Attributes Supported In Feature Spec

Name Type Convention Description
entity string lower snake case (e.g. driver, driver_area) Entity related to this feature
id string lower snake case with format [entity].[featureName] (e.g.: customer.age_prediction) feature id is a unique identifier of a feature, it is used both for feature retrieval from serving / warehouse
name string lower snake case, e.g: age_prediction short name of a feature
owner string use email or any unique identifier owner is mainly be used to inform user who is responsible of maintaining the feature
description string Keep the description concise, more information about the feature can be provided as documentation linked by uri human readable description of a feature
valueType Enum(one of: BYTES,STRING,INT32,INT64,DOUBLE,FLOAT, BOOL, TIMESTAMP) N.A. Value type of the feature
group string lower snake case feature group inherited by this feature.
tags List of string N.A. Free form grouping
options Key value string N.A. Option is used for extendability of feature spec

Import Spec

Import spec describe how data is ingested into Feast to populate one or more features. An import spec contains information about:

  • The entities to be imported.
  • Import source type.
  • Import source options, as required by the type.
  • Import source schema, if required by the type.
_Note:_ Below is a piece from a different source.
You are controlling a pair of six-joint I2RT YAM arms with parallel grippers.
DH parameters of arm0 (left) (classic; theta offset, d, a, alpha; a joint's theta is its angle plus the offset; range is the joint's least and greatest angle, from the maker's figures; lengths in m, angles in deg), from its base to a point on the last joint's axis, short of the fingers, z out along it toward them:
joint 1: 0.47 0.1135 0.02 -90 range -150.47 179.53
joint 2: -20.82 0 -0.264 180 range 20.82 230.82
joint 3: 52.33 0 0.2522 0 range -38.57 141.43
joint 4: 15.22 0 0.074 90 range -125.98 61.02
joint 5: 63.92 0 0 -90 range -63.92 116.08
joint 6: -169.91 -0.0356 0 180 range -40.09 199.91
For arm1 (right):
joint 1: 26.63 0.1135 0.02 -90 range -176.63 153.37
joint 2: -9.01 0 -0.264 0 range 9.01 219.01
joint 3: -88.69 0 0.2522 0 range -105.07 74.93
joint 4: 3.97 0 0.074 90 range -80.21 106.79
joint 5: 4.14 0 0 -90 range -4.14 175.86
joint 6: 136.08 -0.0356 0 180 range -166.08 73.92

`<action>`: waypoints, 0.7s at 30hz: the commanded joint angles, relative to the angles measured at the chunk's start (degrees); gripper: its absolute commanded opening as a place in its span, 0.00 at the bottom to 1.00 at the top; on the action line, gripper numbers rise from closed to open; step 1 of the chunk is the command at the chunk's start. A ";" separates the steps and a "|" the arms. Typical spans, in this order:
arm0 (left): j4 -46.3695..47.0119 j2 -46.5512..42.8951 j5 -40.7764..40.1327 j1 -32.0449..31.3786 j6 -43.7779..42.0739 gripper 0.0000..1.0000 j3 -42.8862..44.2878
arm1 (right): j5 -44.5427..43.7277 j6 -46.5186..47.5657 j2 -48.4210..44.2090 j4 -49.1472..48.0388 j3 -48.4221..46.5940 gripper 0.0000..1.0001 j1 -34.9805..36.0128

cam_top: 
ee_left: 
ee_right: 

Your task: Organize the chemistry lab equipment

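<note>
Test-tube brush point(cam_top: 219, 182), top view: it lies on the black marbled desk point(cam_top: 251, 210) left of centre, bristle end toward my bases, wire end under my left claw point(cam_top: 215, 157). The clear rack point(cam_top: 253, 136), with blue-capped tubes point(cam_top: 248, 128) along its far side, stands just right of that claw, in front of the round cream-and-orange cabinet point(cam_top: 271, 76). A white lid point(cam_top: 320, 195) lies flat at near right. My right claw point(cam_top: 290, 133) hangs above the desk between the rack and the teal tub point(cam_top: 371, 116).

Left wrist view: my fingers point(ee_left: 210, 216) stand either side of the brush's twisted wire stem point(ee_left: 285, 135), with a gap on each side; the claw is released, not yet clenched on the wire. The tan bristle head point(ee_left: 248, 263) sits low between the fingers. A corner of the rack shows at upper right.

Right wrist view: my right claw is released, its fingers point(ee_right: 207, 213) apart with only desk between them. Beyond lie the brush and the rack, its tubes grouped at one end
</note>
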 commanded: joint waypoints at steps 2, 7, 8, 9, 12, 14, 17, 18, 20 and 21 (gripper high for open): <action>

Feast supports ingesting feature from 4 type of sources:

  • File (either CSV or JSON)
  • Bigquery Table
  • Pubsub Topic
  • Pubsub Subscription

Following section describes the import spec that has to be created for each of sources:

File

Example of csv file import spec:

type: file.csv
sourceOptions:
  path: gs://my-bucket/customer_total_purchase.csv
entities:
  - customer
schema:
  entityIdColumn: customer_id
  timestampValue: 2018-09-25T00:00:00.000Z
  fields:
    - name: timestamp
    - name: customer_id
    - name: total_purchase
      featureId: customer_id.total_purchase

Example of json file import spec:

type: file.json
sourceOptions:
  path: gs://my-bucket/customer_total_purchase.json
entities:
  - customer
schema:
  entityIdColumn: customer_id
  timestampValue: 2018-09-25T00:00:00.000Z
  fields:
    - name: timestamp
    - name: customer_id
    - name: total_purchase
      featureId: customer_id.total_purchase

Notes on import spec for file type:

  • The type field must be file.csv or file.json
  • options.path specify the location of file, it must be accessible by Ingestion Job. (e.g. GCS)
  • entities list must only contain one entity.
  • schema must be specified.
  • schema.entityIdColumn must be same as one of the fields name. It is used to find out which column is used as entity ID.
  • schema.timestampColumn can be specified to inform the timestamp column name. This field should be exclusively used with schema.timestampValue. If schema.timestampValue is used instead, all feature will have same timestamp.
  • schema.fields is a list of column/fields in the files. You can specify whether the field contains a feature by adding featureId attribute and specify the feature ID.

BigQuery

Import spec for Big Query is almost similar to importing a file. The only difference is that all schema.fields.name has to match column name of the source table.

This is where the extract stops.